Omicidio Lovisetto, confermata la pena per Maritan, 200mila euro ai figli della vittima

LA Corte d'Appello si è pronunciata mercoledì pomeriggio, confermando 14 anni e 4 mesi

La Corte d'Appello di Venezia ha confermato la condanna a 14 anni e quattro mesi di reclusione nei confronti di Luciano Maritan, ex braccio destro del boss della Mala del Brenta Felice Maniero accusato dell'omicidio di Alessandro Lovisetto, avvenuto a novembre del 2016 in piazza Indipendenza a San Donà di Piave. La sentenza della Corte d'Assise d'Appello dera stata impugnata dallo stesso Maritan, dalle parti civili e dalla procura. 

Secondo la ricostruzione dei carabinieri, quel giorno Maritan e Lovisetto cominciarono a litigare e la vittima fu colpita al collo con un coltello. Lovisetto si trascinò per alcuni metri e poi crollò a terra, mentre l'ex boss della Mala venne arrestato poco dopo nelle vicinanze dai militari. MAritan, nel corso del processo, ha sempre dichiarato di essere stato aggredito da Lovisetto e di essersi difeso, ma non è bastato a convincere i giudici. 

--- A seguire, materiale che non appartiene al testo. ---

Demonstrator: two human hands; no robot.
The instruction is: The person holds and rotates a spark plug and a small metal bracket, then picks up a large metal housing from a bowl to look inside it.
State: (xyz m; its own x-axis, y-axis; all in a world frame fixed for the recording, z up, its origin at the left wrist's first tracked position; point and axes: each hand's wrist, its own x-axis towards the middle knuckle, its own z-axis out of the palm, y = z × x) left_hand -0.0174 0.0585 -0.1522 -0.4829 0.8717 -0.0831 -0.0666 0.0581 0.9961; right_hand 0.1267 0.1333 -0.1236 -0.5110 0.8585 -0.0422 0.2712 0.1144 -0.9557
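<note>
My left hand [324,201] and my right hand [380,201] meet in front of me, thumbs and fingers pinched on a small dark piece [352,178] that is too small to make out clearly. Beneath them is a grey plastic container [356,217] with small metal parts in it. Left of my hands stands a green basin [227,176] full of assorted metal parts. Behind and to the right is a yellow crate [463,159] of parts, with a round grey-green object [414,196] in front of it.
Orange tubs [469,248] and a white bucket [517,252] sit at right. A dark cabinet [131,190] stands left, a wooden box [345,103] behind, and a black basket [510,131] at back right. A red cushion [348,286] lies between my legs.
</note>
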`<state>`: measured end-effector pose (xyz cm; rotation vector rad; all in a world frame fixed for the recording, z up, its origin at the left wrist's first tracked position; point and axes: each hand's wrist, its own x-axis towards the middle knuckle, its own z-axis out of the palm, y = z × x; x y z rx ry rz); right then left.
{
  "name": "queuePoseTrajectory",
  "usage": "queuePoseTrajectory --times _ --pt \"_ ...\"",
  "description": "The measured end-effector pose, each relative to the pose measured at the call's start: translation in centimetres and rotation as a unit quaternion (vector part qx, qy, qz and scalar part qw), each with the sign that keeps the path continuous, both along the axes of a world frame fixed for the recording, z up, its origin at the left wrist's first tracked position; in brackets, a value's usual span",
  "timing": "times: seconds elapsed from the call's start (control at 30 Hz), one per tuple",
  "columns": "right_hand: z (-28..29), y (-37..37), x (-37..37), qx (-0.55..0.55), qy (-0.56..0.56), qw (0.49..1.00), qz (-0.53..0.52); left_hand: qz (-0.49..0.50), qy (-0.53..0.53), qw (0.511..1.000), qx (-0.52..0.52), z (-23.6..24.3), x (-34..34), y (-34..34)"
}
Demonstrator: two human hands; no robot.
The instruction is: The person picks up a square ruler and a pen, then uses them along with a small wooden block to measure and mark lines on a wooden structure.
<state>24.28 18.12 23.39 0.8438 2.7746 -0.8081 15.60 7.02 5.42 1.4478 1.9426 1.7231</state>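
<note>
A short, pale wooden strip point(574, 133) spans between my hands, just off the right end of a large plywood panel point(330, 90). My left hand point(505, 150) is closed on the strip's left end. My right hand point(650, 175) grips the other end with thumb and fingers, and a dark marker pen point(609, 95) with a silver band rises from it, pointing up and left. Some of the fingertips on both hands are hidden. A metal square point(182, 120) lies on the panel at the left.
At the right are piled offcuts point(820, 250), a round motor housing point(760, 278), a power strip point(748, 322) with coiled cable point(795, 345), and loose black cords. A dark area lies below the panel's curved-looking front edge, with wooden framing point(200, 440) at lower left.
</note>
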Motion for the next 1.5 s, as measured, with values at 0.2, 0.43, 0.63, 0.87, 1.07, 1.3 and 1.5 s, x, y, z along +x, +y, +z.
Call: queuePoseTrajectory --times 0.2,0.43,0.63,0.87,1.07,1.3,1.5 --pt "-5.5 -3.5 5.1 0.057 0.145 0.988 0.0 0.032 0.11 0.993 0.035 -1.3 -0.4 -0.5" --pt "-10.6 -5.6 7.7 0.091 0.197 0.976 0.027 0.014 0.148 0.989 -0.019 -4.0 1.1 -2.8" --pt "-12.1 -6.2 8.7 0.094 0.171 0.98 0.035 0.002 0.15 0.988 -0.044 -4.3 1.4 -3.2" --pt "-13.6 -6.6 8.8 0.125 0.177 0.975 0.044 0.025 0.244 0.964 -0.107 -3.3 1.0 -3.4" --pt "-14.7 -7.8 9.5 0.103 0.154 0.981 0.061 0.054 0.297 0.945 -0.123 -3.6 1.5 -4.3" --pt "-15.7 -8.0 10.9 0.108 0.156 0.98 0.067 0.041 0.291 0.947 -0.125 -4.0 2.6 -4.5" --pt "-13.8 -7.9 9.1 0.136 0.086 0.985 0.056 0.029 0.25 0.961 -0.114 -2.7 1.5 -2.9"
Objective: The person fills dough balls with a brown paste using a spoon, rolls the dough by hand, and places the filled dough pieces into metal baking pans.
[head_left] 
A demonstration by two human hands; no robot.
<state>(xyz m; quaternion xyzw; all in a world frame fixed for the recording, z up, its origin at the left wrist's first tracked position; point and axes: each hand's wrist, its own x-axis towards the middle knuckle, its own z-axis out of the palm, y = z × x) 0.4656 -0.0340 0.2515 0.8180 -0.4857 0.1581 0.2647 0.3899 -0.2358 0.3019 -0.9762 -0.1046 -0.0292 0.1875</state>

La procura aveva chiesto una condanna a 24 anni e l'avvocato di parte civile un risarcimento di 500mila euro per ciascuno dei tre figli di Lovisetto. I giudici della Corte d'Assise d'Appello avevano disposto una cifra più bassa, pari a 100mila euro per ognuno. La provvisionale è stata rideterminata in Appello in 200mila euro per ciascuno dei figli.